Paper of the Month: October 2018

Once a month during the academic year, the statistics faculty select a paper for our students to read and discuss. Papers are selected based on their impact or historical value, or because they contain useful techniques or results.

Notes preparer: Haim Bar

The Expectation Maximization (EM) algorithm was introduced by Dempster, Laird, and Rubin in 19771. As the title of the paper suggests, the EM algorithm is a method to obtain maximum likelihood estimates in cases where the data are incomplete. It has been widely used in many applications, such as data imputation, fitting mixture models, and clustering. The EM algorithm consists of two steps: in the E-step, each missing value is replaced with its expected value, using the current estimates of the parameters in the model. In the M-step, using the available data and the imputed data for missing values, the likelihood function is maximized with respect to each of the model’s parameters in order to obtain new (better) estimates.
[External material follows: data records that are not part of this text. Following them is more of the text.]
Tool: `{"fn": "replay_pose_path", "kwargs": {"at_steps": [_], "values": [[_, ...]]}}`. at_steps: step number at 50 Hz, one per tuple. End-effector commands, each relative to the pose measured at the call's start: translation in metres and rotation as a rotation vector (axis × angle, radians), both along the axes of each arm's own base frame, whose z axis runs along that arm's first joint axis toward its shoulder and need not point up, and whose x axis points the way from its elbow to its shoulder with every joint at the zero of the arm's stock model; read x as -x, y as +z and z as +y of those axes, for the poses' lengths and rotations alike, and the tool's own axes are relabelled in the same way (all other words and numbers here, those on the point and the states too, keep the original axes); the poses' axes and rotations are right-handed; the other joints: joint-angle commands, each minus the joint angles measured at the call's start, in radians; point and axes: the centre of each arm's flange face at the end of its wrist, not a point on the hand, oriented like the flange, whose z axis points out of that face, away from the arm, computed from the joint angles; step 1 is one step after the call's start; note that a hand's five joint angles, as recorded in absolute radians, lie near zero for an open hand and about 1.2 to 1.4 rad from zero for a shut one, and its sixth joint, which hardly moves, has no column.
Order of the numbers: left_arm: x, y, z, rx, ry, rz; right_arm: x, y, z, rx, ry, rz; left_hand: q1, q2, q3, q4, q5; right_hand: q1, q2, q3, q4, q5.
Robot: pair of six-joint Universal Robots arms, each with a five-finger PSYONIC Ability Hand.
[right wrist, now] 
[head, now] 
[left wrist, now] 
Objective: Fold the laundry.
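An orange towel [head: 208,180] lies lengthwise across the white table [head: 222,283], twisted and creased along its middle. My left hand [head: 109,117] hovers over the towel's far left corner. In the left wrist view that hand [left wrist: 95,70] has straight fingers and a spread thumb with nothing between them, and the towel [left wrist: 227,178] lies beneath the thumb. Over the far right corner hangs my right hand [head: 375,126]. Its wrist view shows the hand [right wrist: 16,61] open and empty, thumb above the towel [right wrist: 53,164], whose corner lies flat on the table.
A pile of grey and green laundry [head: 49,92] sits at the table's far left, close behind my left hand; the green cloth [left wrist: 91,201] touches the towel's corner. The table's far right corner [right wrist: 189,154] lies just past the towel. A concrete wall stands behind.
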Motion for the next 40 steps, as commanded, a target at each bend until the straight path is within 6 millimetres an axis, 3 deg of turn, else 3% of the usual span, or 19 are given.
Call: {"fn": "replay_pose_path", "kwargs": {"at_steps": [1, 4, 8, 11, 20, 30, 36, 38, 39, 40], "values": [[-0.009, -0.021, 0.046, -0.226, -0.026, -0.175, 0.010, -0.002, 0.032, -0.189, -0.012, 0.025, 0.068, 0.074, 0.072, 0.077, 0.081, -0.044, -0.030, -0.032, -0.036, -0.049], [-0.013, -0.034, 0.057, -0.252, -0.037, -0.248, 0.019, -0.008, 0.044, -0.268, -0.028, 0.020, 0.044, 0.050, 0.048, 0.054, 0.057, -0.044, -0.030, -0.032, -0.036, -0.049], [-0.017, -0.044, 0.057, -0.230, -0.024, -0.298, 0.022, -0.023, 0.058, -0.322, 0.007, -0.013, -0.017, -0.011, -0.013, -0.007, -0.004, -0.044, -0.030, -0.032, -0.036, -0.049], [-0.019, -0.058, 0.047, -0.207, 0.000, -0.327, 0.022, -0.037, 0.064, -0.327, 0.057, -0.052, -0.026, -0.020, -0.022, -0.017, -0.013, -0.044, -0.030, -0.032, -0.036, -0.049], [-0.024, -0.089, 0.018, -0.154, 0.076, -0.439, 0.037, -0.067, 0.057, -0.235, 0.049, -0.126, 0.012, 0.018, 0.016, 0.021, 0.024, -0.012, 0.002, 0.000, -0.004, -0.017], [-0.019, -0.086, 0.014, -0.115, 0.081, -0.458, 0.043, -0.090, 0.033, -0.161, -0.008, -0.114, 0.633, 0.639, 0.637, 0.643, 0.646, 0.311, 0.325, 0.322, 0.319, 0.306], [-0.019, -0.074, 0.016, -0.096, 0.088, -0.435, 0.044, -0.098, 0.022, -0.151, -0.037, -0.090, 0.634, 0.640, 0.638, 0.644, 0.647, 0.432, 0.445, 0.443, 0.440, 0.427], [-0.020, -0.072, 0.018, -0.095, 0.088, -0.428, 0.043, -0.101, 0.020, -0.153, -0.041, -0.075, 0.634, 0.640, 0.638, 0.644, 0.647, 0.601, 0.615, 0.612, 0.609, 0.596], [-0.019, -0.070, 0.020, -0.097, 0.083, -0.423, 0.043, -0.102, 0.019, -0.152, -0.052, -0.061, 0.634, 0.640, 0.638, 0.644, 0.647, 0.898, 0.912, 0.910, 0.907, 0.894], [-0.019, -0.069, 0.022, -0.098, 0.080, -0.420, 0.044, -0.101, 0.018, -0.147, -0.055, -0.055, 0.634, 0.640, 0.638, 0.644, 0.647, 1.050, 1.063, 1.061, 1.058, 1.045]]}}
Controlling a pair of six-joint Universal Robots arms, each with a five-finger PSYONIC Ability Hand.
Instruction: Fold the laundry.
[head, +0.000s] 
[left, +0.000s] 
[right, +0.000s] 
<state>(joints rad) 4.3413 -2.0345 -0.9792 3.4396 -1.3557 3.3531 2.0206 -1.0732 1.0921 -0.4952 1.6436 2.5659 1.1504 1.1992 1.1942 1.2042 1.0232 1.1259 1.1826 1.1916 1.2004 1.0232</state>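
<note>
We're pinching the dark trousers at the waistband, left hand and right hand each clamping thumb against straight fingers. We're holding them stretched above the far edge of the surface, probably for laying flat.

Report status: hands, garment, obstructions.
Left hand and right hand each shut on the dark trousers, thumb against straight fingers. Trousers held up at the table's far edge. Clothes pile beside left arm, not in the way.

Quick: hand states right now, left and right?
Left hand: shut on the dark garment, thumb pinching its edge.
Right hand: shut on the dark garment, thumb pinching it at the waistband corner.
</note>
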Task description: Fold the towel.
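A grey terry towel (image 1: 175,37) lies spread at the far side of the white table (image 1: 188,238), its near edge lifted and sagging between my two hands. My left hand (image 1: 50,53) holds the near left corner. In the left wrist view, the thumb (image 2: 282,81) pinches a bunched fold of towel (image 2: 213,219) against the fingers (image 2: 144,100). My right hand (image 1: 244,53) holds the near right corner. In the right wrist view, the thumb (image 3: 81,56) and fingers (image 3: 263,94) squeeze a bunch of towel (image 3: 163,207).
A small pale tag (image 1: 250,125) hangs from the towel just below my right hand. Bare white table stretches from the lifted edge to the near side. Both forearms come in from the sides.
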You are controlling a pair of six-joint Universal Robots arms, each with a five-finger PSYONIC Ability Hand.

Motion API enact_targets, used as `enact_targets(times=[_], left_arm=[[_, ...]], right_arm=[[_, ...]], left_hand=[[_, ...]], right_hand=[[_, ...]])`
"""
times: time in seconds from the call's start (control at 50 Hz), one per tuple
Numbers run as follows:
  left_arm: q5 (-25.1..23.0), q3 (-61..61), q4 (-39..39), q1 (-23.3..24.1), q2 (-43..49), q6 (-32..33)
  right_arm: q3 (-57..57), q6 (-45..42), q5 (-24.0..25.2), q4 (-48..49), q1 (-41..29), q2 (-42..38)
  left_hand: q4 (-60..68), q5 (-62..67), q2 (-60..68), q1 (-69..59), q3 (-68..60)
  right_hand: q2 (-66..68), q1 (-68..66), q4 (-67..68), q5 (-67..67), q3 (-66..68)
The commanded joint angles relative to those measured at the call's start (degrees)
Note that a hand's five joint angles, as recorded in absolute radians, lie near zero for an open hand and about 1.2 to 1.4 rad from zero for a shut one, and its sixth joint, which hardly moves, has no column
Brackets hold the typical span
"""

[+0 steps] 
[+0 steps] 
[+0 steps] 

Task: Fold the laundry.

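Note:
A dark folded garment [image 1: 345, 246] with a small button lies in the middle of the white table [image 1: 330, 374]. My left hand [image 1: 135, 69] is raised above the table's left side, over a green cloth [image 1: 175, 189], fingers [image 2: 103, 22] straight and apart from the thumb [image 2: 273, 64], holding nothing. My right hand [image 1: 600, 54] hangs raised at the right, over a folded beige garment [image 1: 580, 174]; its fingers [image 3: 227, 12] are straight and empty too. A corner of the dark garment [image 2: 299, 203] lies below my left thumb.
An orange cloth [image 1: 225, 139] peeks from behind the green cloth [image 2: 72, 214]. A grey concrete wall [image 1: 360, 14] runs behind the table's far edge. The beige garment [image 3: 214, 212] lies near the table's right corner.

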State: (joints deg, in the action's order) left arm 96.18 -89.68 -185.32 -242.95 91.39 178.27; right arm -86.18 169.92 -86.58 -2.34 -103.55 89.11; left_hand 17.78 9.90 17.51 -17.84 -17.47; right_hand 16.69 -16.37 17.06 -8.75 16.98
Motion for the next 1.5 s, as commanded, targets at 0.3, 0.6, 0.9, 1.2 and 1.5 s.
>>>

The algorithm continues until a convergence criterion is met (for example, the improvement in the likelihood of the model is less than some user-defined threshold.) One of the challenges is to identify conditions that ensure that the algorithm will converge. Jeff Wu pointed out in his 1983 Annals of Statistics paper2 a flaw in the convergence proof in the Dempster, Laird, and Rubin paper, and offered not only a correct proof, but also extended the applicability of the algorithm beyond the exponential family models. For our monthly gathering to discuss the paper of the month you may start by reading Jeff Bilmes’ “gentle introduction” to EM algorithm, available here.


  • Dempster, A.P.; Laird, N.M.; Rubin, D.B. (1977). “Maximum Likelihood from Incomplete Data via the EM Algorithm”. Journal of the Royal Statistical Society, Series B, 39 (1): 1–38.
  • Wu, C. F. Jeff (Mar 1983), “On the Convergence Properties of the EM Algorithm”, Annals of Statistics, 11 (1): 95–103.